--- Records shown ---
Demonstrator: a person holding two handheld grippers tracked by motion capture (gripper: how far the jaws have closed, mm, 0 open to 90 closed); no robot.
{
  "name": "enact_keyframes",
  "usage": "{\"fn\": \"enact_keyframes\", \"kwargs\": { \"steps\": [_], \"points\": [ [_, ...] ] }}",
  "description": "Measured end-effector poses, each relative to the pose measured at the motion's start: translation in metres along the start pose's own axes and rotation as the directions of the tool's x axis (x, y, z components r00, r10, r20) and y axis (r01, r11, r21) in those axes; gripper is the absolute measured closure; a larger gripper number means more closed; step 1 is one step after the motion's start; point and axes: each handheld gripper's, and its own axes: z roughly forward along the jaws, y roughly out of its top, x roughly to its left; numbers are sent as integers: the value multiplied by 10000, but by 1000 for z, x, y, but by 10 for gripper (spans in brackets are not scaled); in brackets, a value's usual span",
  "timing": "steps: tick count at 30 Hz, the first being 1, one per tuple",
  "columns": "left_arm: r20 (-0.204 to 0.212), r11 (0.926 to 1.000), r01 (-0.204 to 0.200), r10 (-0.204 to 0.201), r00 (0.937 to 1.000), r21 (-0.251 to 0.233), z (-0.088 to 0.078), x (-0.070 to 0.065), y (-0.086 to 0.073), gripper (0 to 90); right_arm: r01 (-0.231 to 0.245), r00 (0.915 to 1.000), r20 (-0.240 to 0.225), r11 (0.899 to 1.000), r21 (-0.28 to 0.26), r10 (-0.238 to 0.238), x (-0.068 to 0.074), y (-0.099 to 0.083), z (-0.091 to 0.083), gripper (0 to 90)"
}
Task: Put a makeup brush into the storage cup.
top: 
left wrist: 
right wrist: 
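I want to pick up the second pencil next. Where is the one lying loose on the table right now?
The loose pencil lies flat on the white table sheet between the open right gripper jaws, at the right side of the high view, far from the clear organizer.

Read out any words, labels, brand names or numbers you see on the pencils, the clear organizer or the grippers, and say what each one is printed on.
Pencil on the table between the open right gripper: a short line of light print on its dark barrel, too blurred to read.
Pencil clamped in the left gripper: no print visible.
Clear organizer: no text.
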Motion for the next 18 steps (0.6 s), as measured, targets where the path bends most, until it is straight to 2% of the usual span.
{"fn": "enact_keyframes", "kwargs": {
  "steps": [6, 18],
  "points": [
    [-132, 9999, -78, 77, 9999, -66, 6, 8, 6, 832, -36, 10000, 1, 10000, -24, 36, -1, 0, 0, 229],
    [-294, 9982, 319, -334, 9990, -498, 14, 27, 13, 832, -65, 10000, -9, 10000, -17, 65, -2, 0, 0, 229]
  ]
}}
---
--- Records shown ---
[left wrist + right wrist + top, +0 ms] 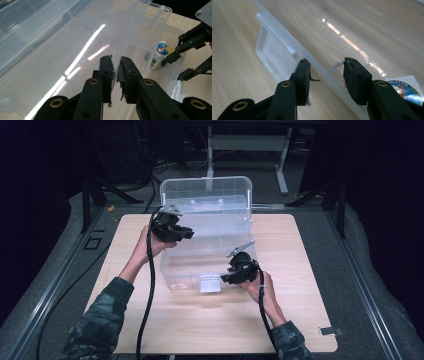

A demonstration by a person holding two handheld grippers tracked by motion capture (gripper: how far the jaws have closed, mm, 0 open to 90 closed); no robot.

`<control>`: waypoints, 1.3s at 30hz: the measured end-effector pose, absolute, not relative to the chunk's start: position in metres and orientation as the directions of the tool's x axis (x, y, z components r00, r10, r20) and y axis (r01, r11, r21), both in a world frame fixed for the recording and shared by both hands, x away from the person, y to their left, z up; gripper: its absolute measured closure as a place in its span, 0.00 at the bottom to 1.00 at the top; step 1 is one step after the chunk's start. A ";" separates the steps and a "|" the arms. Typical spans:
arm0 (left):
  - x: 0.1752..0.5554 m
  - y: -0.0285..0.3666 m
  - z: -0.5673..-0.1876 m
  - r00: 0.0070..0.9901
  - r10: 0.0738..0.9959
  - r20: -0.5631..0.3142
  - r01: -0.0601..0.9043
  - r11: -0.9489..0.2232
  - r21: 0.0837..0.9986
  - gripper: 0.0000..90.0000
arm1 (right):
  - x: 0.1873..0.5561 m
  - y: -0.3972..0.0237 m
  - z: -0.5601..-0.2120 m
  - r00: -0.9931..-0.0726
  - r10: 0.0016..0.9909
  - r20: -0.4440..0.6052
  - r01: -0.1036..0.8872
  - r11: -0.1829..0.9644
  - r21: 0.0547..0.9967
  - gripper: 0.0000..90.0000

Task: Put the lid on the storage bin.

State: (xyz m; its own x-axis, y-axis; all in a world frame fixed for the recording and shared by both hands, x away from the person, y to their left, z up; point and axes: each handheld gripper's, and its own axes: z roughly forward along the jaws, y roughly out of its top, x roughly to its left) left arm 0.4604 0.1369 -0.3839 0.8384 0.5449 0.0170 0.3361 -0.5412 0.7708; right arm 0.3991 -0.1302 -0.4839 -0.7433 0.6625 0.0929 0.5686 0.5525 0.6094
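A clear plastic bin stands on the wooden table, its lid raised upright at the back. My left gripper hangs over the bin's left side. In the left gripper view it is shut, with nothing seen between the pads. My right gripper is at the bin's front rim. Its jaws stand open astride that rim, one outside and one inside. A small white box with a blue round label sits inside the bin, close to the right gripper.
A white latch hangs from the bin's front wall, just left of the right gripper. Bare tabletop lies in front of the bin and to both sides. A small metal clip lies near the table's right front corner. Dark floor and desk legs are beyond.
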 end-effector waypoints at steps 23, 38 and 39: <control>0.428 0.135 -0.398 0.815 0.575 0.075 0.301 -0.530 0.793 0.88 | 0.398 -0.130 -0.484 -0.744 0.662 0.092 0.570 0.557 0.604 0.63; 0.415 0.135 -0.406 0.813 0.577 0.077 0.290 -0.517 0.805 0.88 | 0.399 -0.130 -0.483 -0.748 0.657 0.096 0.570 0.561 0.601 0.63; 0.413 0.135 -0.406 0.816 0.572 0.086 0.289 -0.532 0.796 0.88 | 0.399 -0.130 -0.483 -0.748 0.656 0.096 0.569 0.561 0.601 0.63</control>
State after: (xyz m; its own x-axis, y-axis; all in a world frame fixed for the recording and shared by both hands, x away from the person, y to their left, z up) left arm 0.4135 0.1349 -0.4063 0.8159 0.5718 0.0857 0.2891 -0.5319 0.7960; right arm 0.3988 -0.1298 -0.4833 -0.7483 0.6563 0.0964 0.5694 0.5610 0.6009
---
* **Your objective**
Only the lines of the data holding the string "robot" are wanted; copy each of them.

* **Solution for this exercise**
Demonstrator: a person holding two handheld grippers tracked by motion capture (gripper: how far the jaws have closed, mm, 0 open to 90 closed); no robot.
A demonstration by a person holding two handheld grippers tracked by motion capture (gripper: how far the jaws have closed, mm, 0 open to 90 closed); no robot.

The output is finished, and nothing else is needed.